We must carry the weight of the anger that we feel towards others for not being treated with the care, love, and respect that we should have asked for all along.  We must carry the weight of anger towards ourselves for what we allowed, often not realizing that there was ever a choice. 

There is the anger for not asking; for not insisting that we were worthy of care and respect. 

For those of us who experienced childhood trauma, this unraveling of emotions is an especially perilous journey, for dragons often lurk in those murky places of our subconscious minds that we fear to tread.  But the journey is a worthy one and the reward of integration with those lost parts of ourselves can not be understated.  

 When we have processed the anger, then comes the heavy grief of time lost – sometimes many years’ worth. 

Eventually, we feel lighter.  We learn to set boundaries and say “No” to those things that are not right for us.  We become deepy accountable to our own self-care and growth; a process that is not an easy one.

At some point, we begin to recognize the truth of the saying that we become the amalgamation of those that we spend the most time with.  And so we learn the painful necessity of cutting away or holding at at careful distance those people and things that have hurt us in the past, or don’t currently serve our highest good.  Sometimes those closest to us decide to grow with us, even if their pace does not match our own.  Sometimes they don’t, and we must make the  difficult decision to allow them to continue their journey on their own, in their own way.  

In the beginning, this can create isolation.  Loneliness.  But as we remove those things in our lives that were creating darkness, light can begin to enter those empty spaces.  Our tribe begins to find us.  We begin to fall in love with not only ourselves, our lives and those souls around us, but we draw in and create close friendships and partnerships that are fulfilling rather than stagnant.  That lift us and allow us to better lift others, in turn. 

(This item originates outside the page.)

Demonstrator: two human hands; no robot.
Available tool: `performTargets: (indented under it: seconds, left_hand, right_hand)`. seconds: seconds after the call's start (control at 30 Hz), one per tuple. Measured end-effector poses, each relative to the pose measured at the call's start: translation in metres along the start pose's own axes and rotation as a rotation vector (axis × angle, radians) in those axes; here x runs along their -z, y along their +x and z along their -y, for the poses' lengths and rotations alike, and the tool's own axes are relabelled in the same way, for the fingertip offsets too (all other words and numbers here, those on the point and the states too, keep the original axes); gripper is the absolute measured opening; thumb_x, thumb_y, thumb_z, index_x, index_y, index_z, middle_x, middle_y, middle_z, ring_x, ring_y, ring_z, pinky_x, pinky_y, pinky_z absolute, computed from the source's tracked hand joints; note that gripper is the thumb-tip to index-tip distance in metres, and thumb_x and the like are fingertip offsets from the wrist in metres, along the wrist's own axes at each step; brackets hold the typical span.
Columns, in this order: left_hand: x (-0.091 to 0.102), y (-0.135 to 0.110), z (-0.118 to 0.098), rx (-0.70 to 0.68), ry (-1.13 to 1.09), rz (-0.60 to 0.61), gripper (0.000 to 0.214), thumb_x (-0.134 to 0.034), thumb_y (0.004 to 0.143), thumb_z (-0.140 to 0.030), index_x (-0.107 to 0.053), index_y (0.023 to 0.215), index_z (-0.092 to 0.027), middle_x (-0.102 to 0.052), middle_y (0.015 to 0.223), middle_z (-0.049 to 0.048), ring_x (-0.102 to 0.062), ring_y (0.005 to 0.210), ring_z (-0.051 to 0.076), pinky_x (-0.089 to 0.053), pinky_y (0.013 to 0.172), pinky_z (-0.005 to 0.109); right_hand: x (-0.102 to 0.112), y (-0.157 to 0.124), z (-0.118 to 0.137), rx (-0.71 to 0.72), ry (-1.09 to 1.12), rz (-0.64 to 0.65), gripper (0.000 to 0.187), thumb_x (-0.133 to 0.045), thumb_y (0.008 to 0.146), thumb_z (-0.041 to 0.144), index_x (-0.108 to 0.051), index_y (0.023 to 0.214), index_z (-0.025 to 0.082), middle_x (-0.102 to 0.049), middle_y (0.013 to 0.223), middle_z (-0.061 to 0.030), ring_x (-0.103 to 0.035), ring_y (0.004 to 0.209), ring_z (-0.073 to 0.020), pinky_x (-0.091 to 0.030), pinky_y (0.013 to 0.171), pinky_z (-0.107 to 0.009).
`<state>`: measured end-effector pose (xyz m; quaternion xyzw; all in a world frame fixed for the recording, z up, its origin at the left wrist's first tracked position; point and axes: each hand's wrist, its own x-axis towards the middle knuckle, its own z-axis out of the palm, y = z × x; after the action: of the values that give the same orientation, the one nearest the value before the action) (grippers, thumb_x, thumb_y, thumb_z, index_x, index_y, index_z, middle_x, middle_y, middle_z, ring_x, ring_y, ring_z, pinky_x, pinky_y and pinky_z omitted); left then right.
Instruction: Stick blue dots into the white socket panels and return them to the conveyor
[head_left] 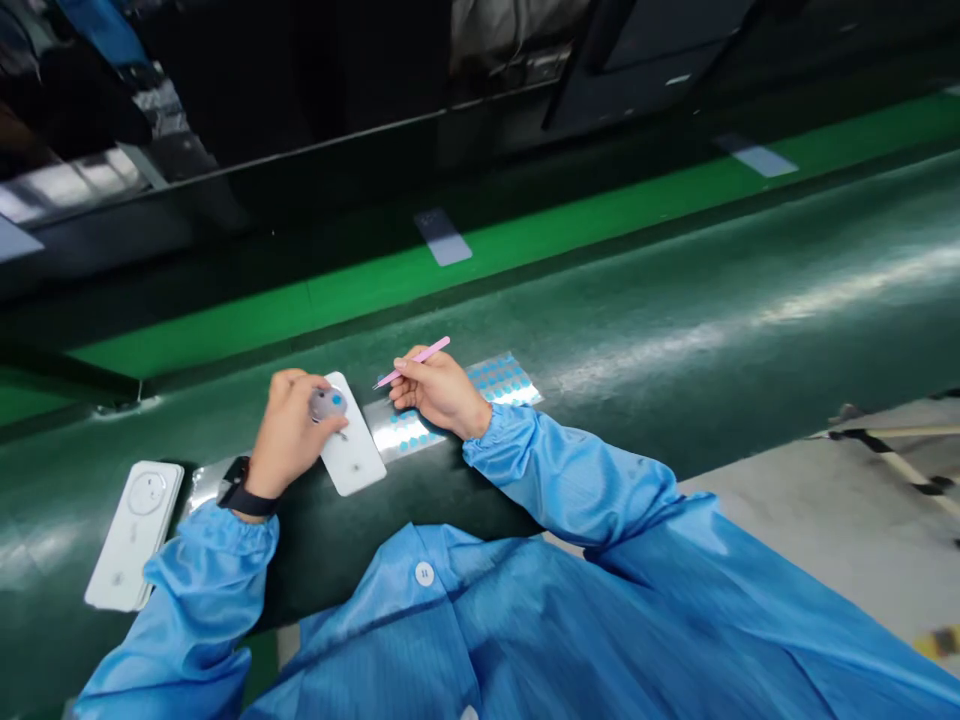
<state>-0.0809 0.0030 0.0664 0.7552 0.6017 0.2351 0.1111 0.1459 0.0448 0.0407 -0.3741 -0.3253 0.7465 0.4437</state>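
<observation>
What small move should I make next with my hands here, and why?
Perhaps ease the pink tweezers in your right hand toward the round grey piece. Your left hand holds that piece over the white phone-shaped panel, its blue dot is exposed, and the tweezers' tips point that way. Whether they grip anything is too small to tell.

Factory floor, reads as an assembly line. Long dark-green bench runs left to right; bright-green strip behind it, likely a conveyor, with pale flat panels spaced along it. Near left: stack of white panels. Worker's blue smock fits. Bare grey floor, right, yellow-and-black patch there, blurred.
</observation>
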Motion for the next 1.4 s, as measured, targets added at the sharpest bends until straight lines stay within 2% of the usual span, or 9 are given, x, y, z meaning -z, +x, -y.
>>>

We begin to create, or rather, I believe that we learn to consciously collaborate with Source to become the architect of our lives, shaping the fabric of our reality with intention. We learn to see the infinite possibilities within and before us. We find our wings, and begin to soar.

Today and all days, beloved, I want to see you soar. I wish for you the feeling of freedom as you create a life of abundance and beauty. A life of light, and of love.